According to some studies, the average age for divorce in the U.S. is 30 years old and 60% of all dissolved marriages involve people ranging from 25 to 39 years old.
One takeaway from those data points – a credible one at that – is some people may be getting married too young. Perhaps they had long courtship periods in their late teens and early 20s and when marriage is factored into the equation, the couple had been together eight, 10 or 12 years. That’s a long time for people in the early to mid-30s – man or woman.
Those divorce rates are something for advisors to be mindful of and the same is true of the phenomenon known as gray divorce, or dissolving a marriage after 50 years old. Unfortunately, that scenario is increasing in frequency, putting new burdens on the couple while requiring advisors to be ready with the strategies and tools needed to help clients get through this tough time. Financially speaking of course.
Tips for Thriving After Gray Divorce
Beyond the emotional component, gray divorce brings myriad financial complexities because, broadly speaking, a couple that’s say 55 years old is likely to have more assets and wealth that need to be divided up.
Depending on things go in court, there could be instances where the client that’s the higher earner must pay alimony meaning they’re not only responsible for taking care of themselves, but the former spouse, too. That increases the need for proper budgeting. Here’s some advice for clients.

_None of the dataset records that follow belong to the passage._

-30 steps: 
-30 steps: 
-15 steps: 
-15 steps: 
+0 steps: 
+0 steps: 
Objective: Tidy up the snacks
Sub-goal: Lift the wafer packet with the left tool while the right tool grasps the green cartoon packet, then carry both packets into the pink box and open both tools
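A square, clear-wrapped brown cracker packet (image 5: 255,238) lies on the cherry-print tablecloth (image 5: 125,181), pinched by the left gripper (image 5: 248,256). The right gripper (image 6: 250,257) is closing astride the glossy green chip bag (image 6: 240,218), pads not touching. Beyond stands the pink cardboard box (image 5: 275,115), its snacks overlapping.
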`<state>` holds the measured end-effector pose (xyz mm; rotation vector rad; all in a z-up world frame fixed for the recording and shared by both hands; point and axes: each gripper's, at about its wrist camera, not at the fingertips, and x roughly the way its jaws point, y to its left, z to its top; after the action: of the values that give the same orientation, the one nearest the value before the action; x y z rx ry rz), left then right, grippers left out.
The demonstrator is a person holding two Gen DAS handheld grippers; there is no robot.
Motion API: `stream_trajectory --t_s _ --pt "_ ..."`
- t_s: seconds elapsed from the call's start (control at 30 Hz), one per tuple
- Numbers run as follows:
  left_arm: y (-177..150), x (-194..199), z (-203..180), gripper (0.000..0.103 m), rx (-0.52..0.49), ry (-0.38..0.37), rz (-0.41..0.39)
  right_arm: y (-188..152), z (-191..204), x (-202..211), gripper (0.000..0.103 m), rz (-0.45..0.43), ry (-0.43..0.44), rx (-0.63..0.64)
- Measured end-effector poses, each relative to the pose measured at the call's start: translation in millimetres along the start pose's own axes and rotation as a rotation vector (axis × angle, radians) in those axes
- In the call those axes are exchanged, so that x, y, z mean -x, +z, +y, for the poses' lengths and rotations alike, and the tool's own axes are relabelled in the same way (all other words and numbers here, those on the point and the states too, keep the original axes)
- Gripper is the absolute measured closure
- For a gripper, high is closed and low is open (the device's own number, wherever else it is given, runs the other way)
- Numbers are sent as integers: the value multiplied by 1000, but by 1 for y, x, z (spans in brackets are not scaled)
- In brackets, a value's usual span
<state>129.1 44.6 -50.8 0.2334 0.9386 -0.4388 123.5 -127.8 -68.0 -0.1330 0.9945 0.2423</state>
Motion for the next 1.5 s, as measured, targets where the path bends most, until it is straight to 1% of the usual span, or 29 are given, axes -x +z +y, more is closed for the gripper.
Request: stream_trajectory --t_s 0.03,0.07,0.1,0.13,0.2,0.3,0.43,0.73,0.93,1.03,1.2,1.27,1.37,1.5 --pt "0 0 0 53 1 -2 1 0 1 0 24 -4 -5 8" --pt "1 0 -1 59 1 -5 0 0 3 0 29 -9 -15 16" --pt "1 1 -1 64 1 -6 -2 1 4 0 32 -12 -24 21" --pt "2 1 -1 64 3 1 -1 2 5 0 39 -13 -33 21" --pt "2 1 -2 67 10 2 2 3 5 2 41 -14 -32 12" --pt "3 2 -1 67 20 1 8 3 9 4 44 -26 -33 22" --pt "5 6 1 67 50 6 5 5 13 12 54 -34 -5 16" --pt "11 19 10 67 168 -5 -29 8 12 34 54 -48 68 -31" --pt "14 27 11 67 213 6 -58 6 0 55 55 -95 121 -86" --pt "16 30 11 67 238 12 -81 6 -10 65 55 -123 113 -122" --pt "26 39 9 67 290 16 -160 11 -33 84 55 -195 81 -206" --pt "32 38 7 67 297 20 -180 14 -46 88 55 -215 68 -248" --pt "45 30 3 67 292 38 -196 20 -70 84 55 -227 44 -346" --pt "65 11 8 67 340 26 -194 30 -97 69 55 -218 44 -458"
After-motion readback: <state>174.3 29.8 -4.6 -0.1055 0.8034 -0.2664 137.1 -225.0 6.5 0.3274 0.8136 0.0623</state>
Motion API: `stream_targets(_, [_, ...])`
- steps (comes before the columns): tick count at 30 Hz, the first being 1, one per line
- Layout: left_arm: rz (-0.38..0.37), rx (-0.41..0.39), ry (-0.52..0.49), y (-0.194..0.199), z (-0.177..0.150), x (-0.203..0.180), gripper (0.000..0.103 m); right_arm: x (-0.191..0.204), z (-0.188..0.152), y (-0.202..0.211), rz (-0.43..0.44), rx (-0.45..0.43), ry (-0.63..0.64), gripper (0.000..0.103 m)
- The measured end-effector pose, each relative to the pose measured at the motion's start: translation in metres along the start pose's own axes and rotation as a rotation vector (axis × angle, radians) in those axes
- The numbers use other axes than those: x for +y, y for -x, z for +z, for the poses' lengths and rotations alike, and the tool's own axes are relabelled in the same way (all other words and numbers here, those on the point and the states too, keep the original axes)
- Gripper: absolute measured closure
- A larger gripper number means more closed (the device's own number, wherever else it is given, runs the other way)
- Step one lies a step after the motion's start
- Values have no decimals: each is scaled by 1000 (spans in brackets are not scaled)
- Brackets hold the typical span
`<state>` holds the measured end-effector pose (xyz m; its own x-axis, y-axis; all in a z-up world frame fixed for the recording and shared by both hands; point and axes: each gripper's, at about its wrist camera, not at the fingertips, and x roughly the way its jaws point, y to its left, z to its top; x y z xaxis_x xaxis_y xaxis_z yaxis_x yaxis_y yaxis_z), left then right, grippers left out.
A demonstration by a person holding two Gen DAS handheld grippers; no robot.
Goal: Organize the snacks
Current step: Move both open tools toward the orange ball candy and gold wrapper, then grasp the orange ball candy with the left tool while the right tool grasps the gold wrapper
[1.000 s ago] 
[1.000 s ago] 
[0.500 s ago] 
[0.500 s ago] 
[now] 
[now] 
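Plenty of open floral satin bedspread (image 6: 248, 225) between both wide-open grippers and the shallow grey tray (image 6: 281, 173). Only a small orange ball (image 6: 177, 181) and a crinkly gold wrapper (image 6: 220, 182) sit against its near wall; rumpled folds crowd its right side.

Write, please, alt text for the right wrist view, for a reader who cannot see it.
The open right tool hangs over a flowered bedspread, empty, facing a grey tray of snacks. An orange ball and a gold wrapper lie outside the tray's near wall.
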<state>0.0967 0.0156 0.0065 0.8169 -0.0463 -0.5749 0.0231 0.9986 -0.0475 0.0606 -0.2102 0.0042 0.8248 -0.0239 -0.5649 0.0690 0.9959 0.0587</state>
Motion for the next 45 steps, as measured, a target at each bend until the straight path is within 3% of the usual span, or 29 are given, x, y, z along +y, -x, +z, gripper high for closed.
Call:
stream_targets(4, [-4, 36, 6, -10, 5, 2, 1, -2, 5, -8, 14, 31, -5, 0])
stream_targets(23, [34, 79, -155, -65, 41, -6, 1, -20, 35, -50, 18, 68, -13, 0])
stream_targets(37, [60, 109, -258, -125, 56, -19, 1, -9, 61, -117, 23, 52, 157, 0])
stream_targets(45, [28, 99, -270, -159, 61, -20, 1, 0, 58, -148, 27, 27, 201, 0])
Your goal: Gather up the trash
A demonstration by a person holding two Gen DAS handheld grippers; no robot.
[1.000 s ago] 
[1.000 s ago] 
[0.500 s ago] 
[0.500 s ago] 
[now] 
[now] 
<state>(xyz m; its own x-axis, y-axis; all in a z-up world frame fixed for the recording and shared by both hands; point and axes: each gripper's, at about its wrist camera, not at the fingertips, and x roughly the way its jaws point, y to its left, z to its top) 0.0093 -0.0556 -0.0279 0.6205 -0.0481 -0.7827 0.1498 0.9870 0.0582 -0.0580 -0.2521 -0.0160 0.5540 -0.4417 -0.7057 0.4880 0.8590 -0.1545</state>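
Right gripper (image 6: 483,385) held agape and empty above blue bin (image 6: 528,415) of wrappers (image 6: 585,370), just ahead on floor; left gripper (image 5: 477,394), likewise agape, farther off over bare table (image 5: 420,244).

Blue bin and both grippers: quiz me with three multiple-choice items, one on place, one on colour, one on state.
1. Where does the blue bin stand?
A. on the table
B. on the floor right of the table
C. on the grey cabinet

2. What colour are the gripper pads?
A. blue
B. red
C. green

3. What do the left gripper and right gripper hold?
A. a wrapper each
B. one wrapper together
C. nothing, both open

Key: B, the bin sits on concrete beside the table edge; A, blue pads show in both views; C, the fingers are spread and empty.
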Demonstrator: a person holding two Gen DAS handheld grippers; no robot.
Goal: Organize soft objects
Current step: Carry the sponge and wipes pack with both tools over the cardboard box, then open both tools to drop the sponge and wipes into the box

“To begin, itemize your fixed costs. These can include rent, car payments, insurance, groceries, and utilities,” notes Sheryl Rowling of Morningstar. “Your variable (flexible) expenses, such as travel, restaurants, and gifts, can be adjusted based on your available income. As your postdivorce lifestyle becomes more certain, you can revise that budget.”
Another area in which advisors can be sounding boards for clients dealing with gray divorces is solving the riddle of what to do with the primary residence. That issue takes on added importance if there’s still a mortgage on the house and if both spouses were contributing to that bill and property taxes.
Some of this “mystery” could be solved by the courts, but that could also mean a client is left with too much house – a scenario certainly requiring the assistance of an advisor.
Other Gray Divorce Considerations
Depending on the ages of the clients involved in the gray divorce, some may be fully retired while others may still be working full-time and some may be in the middle or semiretired. Due to the divorce, some may be forced back to work while others may have the option. In all cases, advisors should bring up the possibility of returning to work because it can delay the client’s need to tap investment accounts , which is particularly to someone paying alimony or someone not receiving it.
Gray divorce can also open the door to some Social Security complexities for which clients will lean on advisors for help.
“If you were married at least 10 years, your Social Security benefit will be the greater of your own benefit or half your ex-spouse’s benefit. Certainly, if this makes a difference for you, consider the timing of your gray divorce,” adds Rowling. “For example, if you’ve been married for nine and a half years, you might want to delay the final decree for six months.”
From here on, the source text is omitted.